= Description of the task =
Transcribe every line of the listing below without any deviation.

-------- Provided data --------

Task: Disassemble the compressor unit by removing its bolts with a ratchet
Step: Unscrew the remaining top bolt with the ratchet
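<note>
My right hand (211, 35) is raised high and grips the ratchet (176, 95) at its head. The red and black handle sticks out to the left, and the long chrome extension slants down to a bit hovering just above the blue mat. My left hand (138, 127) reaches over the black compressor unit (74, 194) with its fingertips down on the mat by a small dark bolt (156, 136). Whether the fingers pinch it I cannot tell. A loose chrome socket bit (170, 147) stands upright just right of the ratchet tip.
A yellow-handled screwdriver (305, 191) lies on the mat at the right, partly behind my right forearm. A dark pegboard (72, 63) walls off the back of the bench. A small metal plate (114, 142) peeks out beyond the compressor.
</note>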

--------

= Response =
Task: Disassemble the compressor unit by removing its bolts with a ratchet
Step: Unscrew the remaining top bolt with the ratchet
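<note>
My right hand (211, 35) is raised high and grips the ratchet (176, 95) at its head. The red and black handle sticks out to the left, and the long chrome extension slants down to a bit hovering just above the blue mat. My left hand (138, 127) reaches over the black compressor unit (74, 194) with its fingertips down on the mat by a small dark bolt (156, 136). Whether the fingers pinch it I cannot tell. A loose chrome socket bit (170, 147) stands upright just right of the ratchet tip.
A yellow-handled screwdriver (305, 191) lies on the mat at the right, partly behind my right forearm. A dark pegboard (72, 63) walls off the back of the bench. A small metal plate (114, 142) peeks out beyond the compressor.
</note>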

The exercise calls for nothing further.